• _Your task_:
Please copy every line with the string "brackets" from the entries below.

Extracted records
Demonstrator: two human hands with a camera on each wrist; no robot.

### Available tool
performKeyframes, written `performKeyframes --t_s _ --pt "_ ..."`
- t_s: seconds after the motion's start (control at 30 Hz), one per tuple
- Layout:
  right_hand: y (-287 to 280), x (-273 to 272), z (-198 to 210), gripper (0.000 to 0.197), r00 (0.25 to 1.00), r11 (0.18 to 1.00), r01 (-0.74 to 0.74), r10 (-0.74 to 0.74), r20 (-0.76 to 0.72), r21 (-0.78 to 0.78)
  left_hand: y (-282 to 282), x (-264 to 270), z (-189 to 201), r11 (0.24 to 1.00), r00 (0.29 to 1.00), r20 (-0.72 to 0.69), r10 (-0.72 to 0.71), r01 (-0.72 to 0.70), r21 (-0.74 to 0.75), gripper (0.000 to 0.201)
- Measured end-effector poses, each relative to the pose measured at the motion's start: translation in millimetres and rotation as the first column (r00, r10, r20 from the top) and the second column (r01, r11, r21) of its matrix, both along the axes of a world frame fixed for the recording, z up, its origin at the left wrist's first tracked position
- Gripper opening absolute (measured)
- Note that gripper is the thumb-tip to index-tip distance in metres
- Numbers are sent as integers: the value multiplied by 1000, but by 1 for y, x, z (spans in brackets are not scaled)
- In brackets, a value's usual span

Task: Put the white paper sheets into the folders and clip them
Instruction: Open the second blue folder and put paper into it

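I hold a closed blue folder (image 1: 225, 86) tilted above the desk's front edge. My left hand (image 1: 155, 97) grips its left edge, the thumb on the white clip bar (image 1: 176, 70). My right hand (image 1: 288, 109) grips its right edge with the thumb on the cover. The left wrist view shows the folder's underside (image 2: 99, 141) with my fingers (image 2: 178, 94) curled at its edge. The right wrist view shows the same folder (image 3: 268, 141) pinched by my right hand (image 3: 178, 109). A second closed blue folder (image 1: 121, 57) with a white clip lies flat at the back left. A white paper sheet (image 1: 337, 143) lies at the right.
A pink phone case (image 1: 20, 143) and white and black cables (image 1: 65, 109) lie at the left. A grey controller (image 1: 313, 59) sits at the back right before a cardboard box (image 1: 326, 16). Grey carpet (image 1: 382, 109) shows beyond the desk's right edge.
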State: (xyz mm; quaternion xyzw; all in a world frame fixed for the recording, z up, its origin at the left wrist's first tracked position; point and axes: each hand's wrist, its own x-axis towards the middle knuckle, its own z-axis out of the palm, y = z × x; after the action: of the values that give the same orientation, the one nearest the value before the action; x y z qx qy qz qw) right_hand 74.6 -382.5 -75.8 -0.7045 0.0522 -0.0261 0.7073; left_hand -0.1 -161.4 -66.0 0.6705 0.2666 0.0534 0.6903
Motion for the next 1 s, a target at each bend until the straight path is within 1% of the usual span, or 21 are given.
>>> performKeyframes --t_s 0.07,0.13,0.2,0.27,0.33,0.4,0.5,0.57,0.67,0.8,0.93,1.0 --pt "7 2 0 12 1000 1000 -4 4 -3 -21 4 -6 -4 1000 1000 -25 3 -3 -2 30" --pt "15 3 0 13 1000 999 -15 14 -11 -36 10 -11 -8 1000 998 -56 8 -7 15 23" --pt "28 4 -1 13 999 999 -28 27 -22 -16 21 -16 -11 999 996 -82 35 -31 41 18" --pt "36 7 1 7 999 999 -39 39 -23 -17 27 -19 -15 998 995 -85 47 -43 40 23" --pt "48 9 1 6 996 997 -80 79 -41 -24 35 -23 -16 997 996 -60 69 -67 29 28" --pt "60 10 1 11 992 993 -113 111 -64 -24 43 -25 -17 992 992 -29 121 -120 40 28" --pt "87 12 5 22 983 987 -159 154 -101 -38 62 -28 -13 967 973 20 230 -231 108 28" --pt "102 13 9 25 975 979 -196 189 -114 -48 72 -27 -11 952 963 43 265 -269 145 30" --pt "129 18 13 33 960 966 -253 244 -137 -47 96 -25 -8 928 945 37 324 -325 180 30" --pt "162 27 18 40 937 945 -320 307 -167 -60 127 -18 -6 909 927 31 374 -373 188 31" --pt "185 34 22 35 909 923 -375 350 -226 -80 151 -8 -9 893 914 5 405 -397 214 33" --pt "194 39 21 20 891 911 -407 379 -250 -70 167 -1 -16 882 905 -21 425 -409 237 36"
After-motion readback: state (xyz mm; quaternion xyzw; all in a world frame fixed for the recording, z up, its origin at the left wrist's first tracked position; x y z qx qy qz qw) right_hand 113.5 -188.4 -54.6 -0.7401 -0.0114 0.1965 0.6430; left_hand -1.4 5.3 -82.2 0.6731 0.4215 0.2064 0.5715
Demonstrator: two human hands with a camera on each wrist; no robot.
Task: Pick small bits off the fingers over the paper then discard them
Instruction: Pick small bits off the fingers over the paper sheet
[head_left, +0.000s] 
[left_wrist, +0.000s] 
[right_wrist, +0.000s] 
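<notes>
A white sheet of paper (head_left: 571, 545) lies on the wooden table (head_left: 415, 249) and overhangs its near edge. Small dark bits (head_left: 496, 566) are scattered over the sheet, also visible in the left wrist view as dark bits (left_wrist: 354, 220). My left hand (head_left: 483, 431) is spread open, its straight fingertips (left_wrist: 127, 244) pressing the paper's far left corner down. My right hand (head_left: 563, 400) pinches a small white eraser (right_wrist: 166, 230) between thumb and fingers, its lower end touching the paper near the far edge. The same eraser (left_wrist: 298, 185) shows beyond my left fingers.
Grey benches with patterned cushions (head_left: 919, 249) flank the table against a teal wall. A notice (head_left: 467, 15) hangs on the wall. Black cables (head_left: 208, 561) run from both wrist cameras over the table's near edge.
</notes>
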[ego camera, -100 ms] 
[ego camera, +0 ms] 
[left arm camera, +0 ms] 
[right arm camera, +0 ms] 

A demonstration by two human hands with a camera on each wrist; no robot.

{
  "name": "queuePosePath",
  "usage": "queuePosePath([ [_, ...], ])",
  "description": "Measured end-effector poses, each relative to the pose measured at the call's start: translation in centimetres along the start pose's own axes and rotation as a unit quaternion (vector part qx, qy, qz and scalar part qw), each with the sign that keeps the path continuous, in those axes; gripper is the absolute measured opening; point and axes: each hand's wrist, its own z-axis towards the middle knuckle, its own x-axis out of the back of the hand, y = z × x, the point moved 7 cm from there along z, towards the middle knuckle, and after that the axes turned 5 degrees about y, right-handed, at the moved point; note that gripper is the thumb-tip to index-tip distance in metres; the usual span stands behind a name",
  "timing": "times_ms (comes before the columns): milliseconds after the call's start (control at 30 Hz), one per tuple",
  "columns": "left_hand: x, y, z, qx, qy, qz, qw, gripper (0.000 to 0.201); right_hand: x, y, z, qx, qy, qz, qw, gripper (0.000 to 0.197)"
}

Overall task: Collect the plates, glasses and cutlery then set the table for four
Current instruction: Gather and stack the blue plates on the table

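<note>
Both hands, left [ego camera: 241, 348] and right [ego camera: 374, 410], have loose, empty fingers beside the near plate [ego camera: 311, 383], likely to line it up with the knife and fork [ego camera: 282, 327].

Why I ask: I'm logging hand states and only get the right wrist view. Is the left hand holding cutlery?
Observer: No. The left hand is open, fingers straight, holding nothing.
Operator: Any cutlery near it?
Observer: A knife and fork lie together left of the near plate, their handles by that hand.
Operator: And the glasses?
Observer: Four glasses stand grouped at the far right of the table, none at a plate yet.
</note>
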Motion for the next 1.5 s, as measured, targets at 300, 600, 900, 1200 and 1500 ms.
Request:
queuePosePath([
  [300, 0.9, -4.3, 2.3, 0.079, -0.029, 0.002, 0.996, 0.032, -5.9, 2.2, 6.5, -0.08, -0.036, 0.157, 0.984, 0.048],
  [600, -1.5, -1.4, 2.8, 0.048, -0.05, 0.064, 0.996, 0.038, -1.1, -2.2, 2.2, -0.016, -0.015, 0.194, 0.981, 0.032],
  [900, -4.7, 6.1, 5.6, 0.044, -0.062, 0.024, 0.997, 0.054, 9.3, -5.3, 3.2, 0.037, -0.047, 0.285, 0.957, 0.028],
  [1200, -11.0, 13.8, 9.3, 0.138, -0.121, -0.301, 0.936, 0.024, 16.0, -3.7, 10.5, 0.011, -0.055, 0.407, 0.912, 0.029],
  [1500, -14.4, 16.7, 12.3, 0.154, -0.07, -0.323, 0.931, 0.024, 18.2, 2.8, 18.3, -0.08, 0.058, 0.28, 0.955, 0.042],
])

• _Result for this exercise_:
- Numbers are sent as integers: the value multiplied by 1000, but by 1 for y, x, z (spans in brackets are not scaled)
- In brackets, a value's usual span

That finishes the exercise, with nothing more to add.